> YOUR TASK
Repeat nothing but the lines below running from the one containing "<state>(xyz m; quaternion" to the one containing "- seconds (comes". Keep both end lines.

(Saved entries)
------------------------------------
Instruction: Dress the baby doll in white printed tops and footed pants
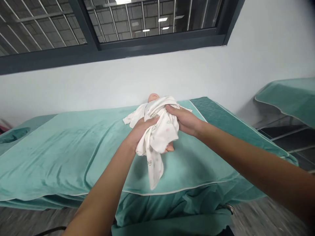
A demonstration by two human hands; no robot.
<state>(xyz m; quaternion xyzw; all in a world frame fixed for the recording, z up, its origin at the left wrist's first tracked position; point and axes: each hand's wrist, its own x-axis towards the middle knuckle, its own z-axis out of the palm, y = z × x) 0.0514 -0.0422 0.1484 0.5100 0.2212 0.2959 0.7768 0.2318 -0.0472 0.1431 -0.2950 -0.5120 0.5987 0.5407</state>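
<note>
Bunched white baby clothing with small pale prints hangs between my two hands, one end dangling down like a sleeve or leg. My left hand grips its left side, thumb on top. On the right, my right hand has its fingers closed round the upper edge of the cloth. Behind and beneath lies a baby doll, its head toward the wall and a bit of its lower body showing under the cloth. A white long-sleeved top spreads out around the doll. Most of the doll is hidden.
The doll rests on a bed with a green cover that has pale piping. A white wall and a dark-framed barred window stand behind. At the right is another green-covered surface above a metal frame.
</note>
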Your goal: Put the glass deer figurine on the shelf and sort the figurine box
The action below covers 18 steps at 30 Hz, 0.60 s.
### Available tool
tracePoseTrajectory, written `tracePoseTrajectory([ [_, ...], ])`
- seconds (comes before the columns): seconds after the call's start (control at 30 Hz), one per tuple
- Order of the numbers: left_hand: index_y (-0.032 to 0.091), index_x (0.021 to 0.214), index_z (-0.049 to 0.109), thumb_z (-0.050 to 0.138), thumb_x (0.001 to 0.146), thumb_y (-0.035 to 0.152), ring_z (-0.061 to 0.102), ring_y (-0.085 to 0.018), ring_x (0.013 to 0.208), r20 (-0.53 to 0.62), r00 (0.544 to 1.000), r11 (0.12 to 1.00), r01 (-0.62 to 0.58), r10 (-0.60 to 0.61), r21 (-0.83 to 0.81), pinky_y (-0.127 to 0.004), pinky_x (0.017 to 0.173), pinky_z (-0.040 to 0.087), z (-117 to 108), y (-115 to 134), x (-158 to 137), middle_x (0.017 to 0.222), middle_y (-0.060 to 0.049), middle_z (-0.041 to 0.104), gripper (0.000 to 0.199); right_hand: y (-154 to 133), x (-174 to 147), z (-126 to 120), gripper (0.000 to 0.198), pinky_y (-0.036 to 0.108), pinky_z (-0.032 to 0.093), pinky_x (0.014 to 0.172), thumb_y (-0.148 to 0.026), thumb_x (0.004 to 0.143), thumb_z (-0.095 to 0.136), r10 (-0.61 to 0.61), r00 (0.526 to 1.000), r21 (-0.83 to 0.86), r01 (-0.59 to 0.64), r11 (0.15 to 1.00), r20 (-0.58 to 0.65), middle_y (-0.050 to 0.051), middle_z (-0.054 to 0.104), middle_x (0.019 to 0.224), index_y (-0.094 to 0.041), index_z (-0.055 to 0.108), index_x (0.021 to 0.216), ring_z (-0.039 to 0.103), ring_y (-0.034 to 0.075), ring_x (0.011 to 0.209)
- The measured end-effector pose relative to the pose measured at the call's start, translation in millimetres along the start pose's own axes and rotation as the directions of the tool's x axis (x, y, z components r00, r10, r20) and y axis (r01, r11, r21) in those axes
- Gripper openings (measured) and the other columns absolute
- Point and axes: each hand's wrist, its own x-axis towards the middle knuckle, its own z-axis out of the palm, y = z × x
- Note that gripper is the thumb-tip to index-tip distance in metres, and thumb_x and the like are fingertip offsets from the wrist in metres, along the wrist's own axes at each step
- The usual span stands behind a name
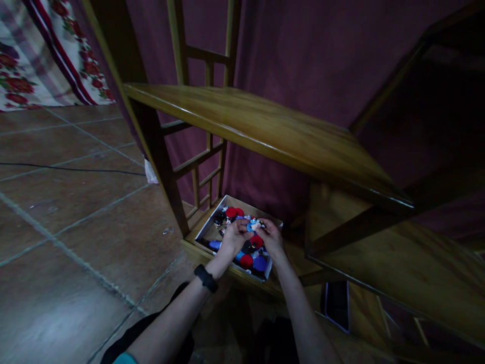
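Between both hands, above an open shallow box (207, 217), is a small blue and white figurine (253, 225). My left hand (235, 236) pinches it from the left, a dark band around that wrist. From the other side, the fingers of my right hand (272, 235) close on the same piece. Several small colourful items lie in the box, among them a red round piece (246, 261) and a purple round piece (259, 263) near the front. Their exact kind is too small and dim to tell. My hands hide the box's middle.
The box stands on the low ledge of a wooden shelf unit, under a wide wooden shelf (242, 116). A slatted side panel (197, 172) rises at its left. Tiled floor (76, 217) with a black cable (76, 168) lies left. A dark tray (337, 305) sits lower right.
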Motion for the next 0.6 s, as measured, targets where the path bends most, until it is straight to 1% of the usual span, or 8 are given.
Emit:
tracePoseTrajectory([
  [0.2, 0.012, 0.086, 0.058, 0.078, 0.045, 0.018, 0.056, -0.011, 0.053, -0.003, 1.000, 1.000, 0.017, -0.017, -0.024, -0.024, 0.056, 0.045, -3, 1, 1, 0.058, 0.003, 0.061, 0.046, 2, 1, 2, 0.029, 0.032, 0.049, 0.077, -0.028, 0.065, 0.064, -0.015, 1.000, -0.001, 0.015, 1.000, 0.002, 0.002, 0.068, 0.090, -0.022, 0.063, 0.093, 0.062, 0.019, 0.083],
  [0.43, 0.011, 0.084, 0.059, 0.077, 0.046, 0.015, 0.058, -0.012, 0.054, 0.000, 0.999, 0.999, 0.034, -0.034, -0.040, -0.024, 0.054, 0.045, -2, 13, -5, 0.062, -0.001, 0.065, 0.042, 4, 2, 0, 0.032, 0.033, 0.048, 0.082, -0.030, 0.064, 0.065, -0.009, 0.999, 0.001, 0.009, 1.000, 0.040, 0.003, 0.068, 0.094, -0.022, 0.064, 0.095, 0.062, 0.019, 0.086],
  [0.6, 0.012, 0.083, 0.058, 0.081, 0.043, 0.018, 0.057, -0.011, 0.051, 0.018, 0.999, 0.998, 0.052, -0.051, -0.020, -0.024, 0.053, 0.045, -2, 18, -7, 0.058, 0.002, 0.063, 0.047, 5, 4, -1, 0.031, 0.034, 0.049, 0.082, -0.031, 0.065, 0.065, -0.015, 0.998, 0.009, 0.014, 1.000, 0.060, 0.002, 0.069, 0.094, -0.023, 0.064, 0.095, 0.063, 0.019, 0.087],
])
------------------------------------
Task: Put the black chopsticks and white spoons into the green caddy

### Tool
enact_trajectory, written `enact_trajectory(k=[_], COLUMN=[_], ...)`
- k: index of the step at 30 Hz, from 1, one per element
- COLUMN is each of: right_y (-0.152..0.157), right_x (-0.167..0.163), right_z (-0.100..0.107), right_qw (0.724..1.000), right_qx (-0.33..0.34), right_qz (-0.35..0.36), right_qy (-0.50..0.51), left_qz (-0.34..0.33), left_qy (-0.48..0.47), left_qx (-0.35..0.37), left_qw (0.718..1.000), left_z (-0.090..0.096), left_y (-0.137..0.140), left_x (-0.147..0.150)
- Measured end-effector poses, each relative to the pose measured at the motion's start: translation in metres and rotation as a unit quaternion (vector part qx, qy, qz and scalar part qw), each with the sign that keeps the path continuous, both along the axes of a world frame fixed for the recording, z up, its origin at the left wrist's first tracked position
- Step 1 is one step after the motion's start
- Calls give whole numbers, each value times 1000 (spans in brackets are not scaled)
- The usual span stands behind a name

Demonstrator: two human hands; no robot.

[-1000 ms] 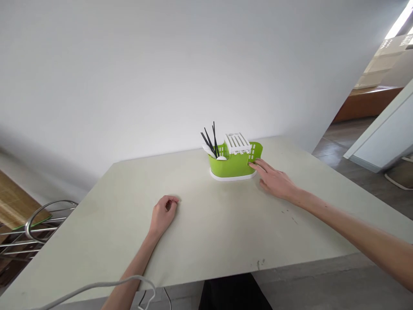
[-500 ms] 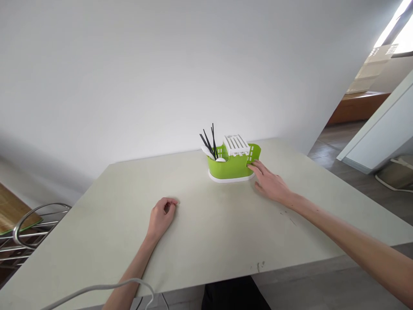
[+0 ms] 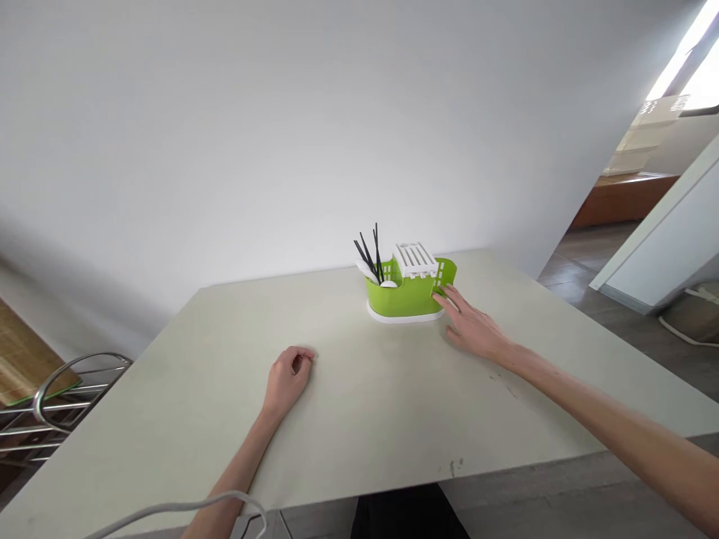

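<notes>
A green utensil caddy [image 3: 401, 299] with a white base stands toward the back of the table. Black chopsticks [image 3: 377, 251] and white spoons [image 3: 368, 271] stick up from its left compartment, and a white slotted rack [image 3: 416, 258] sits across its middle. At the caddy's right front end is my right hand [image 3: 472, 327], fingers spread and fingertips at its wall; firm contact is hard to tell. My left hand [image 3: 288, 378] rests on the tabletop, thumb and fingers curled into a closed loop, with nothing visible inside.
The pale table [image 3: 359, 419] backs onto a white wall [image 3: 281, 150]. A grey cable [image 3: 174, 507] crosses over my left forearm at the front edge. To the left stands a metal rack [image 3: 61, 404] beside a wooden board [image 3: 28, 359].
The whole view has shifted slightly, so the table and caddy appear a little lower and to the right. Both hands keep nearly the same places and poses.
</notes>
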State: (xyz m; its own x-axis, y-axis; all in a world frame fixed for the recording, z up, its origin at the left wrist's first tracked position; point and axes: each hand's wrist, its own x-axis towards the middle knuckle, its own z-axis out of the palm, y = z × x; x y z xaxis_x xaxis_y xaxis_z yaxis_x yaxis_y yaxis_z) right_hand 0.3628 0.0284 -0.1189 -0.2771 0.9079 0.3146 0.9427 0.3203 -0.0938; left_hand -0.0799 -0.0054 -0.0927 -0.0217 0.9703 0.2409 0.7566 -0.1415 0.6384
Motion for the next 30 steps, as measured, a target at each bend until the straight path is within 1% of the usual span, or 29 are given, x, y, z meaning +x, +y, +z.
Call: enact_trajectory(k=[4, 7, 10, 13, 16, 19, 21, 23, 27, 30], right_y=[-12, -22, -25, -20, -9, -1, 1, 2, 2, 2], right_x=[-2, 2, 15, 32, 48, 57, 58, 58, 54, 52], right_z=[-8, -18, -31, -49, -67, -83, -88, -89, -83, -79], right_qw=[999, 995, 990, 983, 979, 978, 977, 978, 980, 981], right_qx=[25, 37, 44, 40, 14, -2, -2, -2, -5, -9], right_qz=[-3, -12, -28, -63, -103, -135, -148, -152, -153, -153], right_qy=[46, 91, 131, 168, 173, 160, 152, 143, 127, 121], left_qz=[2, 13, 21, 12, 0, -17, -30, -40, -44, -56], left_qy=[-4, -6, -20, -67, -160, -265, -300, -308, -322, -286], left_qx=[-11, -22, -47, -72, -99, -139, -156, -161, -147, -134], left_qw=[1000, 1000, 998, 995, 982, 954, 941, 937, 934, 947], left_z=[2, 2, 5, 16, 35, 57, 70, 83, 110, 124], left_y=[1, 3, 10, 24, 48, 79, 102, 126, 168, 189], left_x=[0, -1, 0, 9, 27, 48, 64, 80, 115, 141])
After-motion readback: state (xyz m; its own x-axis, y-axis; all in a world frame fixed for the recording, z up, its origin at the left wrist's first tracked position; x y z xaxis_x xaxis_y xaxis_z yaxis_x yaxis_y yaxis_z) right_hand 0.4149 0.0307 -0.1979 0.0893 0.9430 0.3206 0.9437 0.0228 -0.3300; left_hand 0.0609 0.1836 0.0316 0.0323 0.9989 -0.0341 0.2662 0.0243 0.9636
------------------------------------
> RESPONSE FOR THIS EXERCISE
<state>(xyz m; quaternion xyzw; all in a world frame fixed for the recording, z up, its origin at the left wrist's first tracked position; point and axes: each hand's wrist, its own x-axis towards the middle knuckle, its own z-axis out of the palm, y = z × x) 0.0514 -0.0422 0.1484 0.5100 0.2212 0.2959 0.7768 0.2318 -0.0472 0.1431 -0.2950 -0.5120 0.5987 0.5407</state>
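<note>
Bunched white baby clothing with small pale prints hangs between my two hands, one end dangling down like a sleeve or leg. My left hand grips its left side, thumb on top. On the right, my right hand has its fingers closed round the upper edge of the cloth. Behind and beneath lies a baby doll, its head toward the wall and a bit of its lower body showing under the cloth. A white long-sleeved top spreads out around the doll. Most of the doll is hidden.
The doll rests on a bed with a green cover that has pale piping. A white wall and a dark-framed barred window stand behind. At the right is another green-covered surface above a metal frame.
</note>
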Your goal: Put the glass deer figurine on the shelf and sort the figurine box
The action below covers 18 steps at 30 Hz, 0.60 s.
### Available tool
tracePoseTrajectory, written `tracePoseTrajectory([ [_, ...], ])`
- seconds (comes before the columns): seconds after the call's start (control at 30 Hz), one per tuple

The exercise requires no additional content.